■ **Exercise goal**: Write out each line of the entries below that holds the word "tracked".

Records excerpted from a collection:

============

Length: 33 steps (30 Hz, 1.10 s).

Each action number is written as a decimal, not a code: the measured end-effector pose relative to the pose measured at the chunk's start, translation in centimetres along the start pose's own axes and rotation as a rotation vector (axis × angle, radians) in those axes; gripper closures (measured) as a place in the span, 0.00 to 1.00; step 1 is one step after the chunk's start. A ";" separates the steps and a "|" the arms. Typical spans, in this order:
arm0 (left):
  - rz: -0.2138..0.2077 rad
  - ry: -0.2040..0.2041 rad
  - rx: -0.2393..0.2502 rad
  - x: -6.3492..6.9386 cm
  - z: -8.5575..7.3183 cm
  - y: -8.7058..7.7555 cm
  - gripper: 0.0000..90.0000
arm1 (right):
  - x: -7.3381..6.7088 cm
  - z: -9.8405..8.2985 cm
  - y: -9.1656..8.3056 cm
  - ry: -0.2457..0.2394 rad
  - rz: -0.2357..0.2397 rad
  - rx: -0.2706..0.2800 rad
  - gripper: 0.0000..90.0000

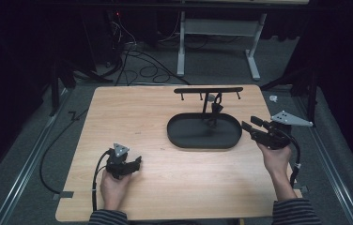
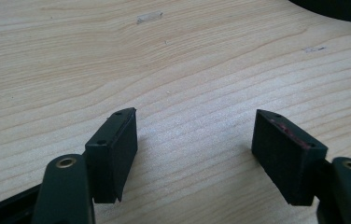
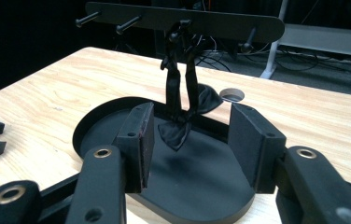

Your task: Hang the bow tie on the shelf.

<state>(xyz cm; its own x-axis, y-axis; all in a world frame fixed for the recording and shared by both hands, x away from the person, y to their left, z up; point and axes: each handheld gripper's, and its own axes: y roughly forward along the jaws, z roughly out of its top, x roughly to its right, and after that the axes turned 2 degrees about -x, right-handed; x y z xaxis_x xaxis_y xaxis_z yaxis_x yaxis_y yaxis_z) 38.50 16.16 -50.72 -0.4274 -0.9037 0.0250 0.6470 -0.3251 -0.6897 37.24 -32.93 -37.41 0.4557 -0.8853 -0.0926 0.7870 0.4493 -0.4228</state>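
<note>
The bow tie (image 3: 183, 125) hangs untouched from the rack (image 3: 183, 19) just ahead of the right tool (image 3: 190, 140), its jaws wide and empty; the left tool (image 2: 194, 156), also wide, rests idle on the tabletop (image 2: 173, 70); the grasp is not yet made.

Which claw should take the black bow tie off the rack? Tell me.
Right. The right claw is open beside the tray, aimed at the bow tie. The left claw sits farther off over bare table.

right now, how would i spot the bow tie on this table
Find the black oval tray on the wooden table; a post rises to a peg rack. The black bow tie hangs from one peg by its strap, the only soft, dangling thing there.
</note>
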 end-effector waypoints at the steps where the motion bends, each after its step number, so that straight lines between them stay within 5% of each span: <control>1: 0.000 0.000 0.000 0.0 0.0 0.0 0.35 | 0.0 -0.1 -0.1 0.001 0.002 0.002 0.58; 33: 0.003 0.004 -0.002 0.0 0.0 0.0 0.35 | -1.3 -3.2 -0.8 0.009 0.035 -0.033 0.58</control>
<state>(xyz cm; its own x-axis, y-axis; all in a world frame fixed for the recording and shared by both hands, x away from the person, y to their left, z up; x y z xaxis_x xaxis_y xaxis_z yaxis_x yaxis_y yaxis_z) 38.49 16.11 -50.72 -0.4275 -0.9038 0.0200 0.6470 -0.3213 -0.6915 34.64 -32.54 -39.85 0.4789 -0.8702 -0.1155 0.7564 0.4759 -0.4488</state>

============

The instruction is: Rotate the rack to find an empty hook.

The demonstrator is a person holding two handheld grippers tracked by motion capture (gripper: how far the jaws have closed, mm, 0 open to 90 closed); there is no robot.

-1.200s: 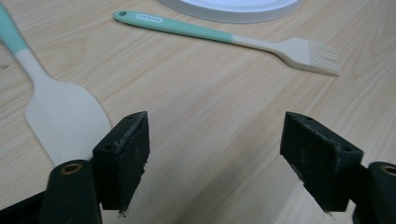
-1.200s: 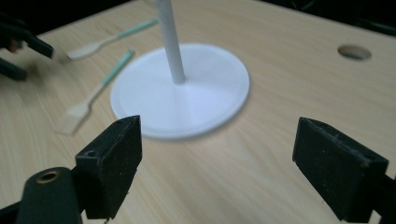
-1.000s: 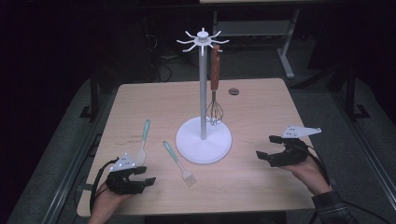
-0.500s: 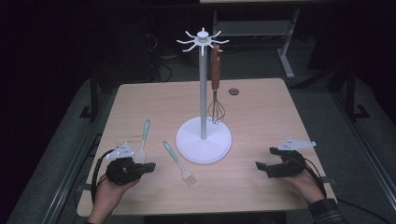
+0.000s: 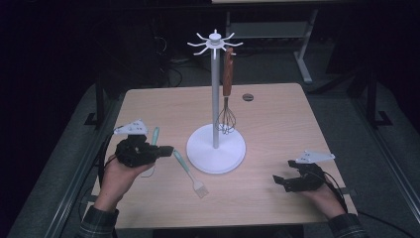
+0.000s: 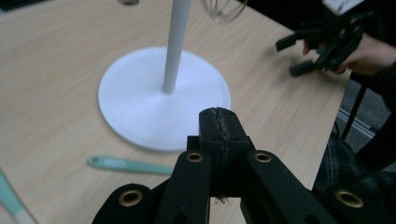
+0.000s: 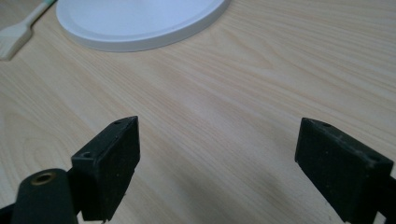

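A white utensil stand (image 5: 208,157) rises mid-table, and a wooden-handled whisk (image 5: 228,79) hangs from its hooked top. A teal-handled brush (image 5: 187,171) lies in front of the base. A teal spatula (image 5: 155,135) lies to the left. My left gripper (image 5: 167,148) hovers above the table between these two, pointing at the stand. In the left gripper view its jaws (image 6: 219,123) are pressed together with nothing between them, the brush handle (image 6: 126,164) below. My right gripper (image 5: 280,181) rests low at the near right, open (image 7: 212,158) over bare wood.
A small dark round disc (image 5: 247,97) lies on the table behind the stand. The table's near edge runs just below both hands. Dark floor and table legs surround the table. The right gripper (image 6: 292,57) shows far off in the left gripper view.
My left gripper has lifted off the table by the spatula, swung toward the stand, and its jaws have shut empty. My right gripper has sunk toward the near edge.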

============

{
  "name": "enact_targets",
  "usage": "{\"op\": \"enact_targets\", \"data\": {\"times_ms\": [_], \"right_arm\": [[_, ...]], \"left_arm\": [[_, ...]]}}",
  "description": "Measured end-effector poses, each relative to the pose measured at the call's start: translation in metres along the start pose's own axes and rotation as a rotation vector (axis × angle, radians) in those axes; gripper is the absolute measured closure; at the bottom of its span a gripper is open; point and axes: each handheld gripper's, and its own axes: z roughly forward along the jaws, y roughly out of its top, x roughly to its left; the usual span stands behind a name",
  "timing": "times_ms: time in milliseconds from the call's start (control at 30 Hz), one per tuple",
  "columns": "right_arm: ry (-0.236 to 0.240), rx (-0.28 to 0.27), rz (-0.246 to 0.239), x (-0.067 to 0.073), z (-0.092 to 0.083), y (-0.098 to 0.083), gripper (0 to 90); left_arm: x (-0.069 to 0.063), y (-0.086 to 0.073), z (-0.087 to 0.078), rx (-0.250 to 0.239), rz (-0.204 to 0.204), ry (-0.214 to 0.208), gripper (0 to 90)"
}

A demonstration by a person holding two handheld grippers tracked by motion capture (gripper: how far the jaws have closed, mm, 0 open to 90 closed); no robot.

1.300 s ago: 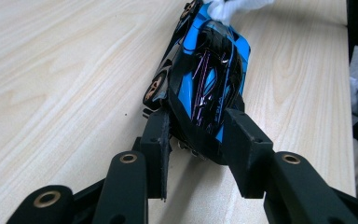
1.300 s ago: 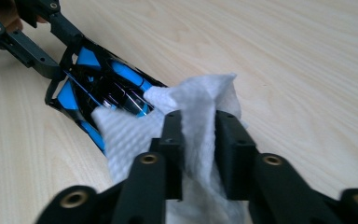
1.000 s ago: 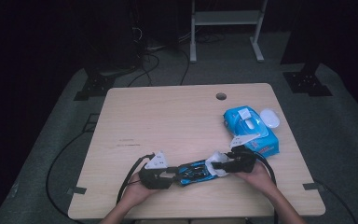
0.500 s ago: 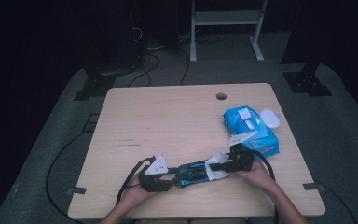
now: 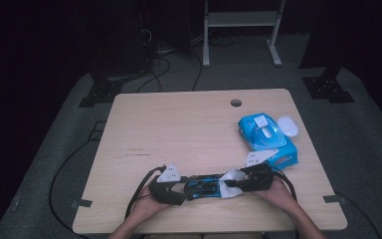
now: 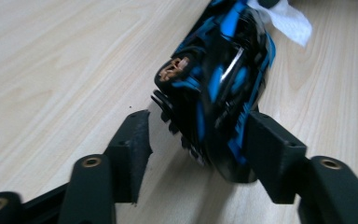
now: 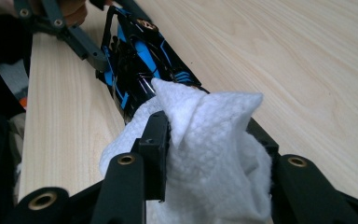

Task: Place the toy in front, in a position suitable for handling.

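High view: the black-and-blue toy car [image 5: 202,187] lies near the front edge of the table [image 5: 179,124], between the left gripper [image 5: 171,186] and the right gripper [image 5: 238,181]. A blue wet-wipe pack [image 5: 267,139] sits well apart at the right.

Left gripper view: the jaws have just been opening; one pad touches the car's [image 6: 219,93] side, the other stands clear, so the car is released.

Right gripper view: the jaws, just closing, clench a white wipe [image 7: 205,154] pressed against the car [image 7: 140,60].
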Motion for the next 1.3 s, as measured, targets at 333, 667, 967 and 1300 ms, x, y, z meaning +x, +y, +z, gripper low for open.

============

■ **Written answer**:
The demonstrator is a person holding two handheld grippers tracked by motion capture (gripper: how far the jaws have closed, mm, 0 open to 90 closed); there is no robot.
A demonstration by a person holding two handheld grippers tracked by motion capture (gripper: how far the jaws have closed, mm, 0 open to 90 closed); no robot.

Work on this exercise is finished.